Saint-Jean-des-Piles
Jean Chrétien

2004 - TRÈS HONORABLE JEAN CHRÉTIEN

Député fédéral du comté de Saint-Maurice
Premier ministre du Canada


Pour les gens de Shawinigan, l’année 1963 marque la fin d’une époque. Avec la nationalisation de la Shawinigan Water & Power, la Ville de l’électricité ne sera jamais plus la même. Mais, pour la famille Chrétien, 1963 marque plutôt le début d’une époque. Celle du « p’tit gars de Shawinigan » qui s’en allait à Ottawa pour représenter son patelin pendant les 40 années à venir.

  Jean Chrétien

Le 8 avril 1963, Jean Chrétien fait fondre la majorité de 10 000 voix que le créditiste Gérard Lamy avait obtenu moins d’un an plus tôt pour remporter le comté par 2000 voix de majorité. Déjà, il se fait la réputation d’un batailleur politique coriace. Il va remporter ses 11 campagnes électorales dans Saint-Maurice.

Sans interruption, de 1963 à 1986, puis de nouveau de 1993 à 2003, Jean Chrétien, devenu député, secrétaire d’État, ministre et premier ministre, a toujours conservé un lien affectif, presque tribal, avec la communauté qu’il représentait, avec les gens qui lui avaient permis de faire carrière.

Il a toujours su faire, de ses origines modestes, un titre de noblesse. Plus qu’une signature ou une carte de visite, « le p’tit gars de Shawinigan » est devenu une manière d’être, une façon de demeurer en contact avec la réalité même dans les officines du pouvoir.

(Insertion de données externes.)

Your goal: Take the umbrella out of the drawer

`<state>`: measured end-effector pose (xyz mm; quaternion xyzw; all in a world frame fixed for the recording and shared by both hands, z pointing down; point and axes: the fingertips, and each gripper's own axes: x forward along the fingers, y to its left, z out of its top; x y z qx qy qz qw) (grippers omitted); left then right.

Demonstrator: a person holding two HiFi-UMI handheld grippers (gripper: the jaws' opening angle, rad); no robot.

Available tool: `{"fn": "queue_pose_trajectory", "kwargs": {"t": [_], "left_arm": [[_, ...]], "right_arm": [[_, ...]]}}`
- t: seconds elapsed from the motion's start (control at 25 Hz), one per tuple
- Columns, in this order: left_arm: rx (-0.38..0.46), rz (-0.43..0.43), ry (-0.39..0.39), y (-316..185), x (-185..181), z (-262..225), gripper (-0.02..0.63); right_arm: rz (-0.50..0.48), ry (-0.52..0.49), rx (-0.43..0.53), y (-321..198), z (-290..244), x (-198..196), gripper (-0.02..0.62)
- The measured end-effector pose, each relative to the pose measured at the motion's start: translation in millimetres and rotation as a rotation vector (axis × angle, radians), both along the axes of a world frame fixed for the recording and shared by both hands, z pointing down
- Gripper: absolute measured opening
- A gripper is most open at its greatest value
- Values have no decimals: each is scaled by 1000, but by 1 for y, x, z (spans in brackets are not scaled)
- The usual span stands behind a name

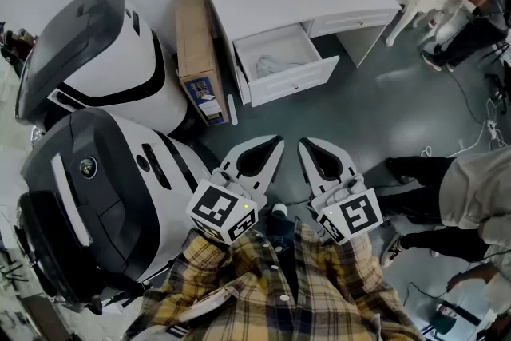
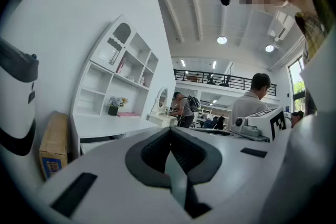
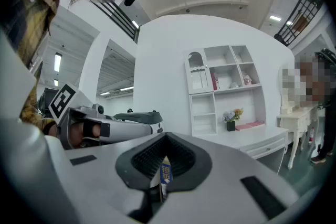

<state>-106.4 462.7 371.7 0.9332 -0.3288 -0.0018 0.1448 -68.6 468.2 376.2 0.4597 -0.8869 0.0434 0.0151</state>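
Observation:
The white desk (image 1: 263, 4) stands ahead with its left drawer (image 1: 295, 82) pulled open. Inside lies a pale grey bundle, apparently the folded umbrella (image 1: 270, 65). My left gripper (image 1: 277, 140) and right gripper (image 1: 304, 143) are held side by side close to my chest, pointing level toward the desk and well short of the drawer. Both have their jaws shut with nothing between them. In the left gripper view the jaw tips (image 2: 169, 131) meet and the desk (image 2: 105, 124) shows at left. The right gripper view shows closed tips (image 3: 165, 136) and the desk (image 3: 257, 136) at right.
A cardboard box (image 1: 200, 60) leans beside the desk's left side. Two large white-and-black machines (image 1: 104, 68) (image 1: 96, 212) fill the left. A person's legs (image 1: 415, 172) stand at right, and another person (image 1: 479, 4) sits at a dressing table. Cables (image 1: 479, 132) lie on the floor.

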Motion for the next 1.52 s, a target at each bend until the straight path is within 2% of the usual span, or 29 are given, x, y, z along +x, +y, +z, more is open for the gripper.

Pendant ses deux premières années à Ottawa, simple député, il améliore son anglais. Puis, en 1965, son enthousiasme et sa grande capacité de travail attirent l'attention du premier ministre Lester Pearson. En 1966, il est nommé secrétaire parlementaire sous la direction du ministre des Finances, Mitchell Sharp, qui deviendra son véritable mentor de la politique fédérale.

C’est en 1968 qu’il devient ministre pour la première fois. Mais après quelques mois au Revenu national, Pierre Elliott Trudeau le nomme ministre des Affaires indiennes et du Nord canadien. Cette affectation lui permet de réaliser la pierre angulaire de ses réalisations dans Saint-Maurice. En 1970, après des négociations serrées avec le gouvernement provincial, le parc national de la Mauricie est créé.

Il fallait être visionnaire pour imaginer Shawinigan, l’industrieuse, devenir une destination récréo-touristique. On peut dire que Jean Chrétien aura été à l’origine du repositionnement économique de sa région. En effet, à travers les nombreuses crises sociales qu’ont entraînées les nombreuses fermetures d’usines dans les années 1970 et 1980, l’avènement du parc national, le développement des structures d’accueil en plein air, la construction de l’autoroute 55 nord auront permis à tout le comté de Saint-Maurice de se tailler une place de choix.

En 1974, il est nommé président du Conseil du Trésor. Il passe à l'Industrie et au Commerce en 1976. En 1977, il devient ministre des Finances et en 1980, il est nommé à la Justice. Pendant tout ce temps, il s’occupe de son comté. Il donne son appui à plusieurs organismes sociaux tout en s’intéressant au développement économique. Il permet l’implantation du centre fiscal de Shawinigan-Sud.

En 1993, quand il devient premier ministre du Canada, le député de Saint-Maurice s’active pour que la Cité de l’énergie devienne une réalité. C’était une occasion de boucler la boucle. 23 ans après la création du parc national de la Mauricie, Shawinigan se dotait d’une infrastructure touristique complémentaire. Aujourd’hui, avec Espace Shawinigan, le centre d’exposition de la Cité de l’énergie, la vocation récréo-touristique de Shawinigan se consolide. En y invitant, au cours de l’été 2002, des chefs d’état tels que le président de la France, Jacques Chirac, le « p’tit gars de Shawinigan » donne au musée naissant, en quelques mois seulement, les lettres de noblesse que les autres musées acquièrent après de longues années d’efforts.

Avec ses quarante années de vie parlementaire, ses 12 élections gagnantes, ses 10 années à titre de premier ministre incluant ses trois victoires majoritaires, le très honorable Jean Chrétien est devenu un des plus illustres parlementaires canadiens. Tout en demeurant « le p’tit gars de Shawinigan ». Tout au long de ses 10 années à titre de premier ministre, il aura visité plus 70 pays. Et à chaque fois, Shawinigan et le comté de Saint-Maurice se retrouvaient à l’honneur.

Toujours très actif depuis son retrait de la vie politique, il se joint, en 2004, au cabinet Heenan Blaikie à titre d’avocat-conseil, il publie en 2007, ses mémoires « Passion politique » en plus de faire de nombreux voyages à travers le monde.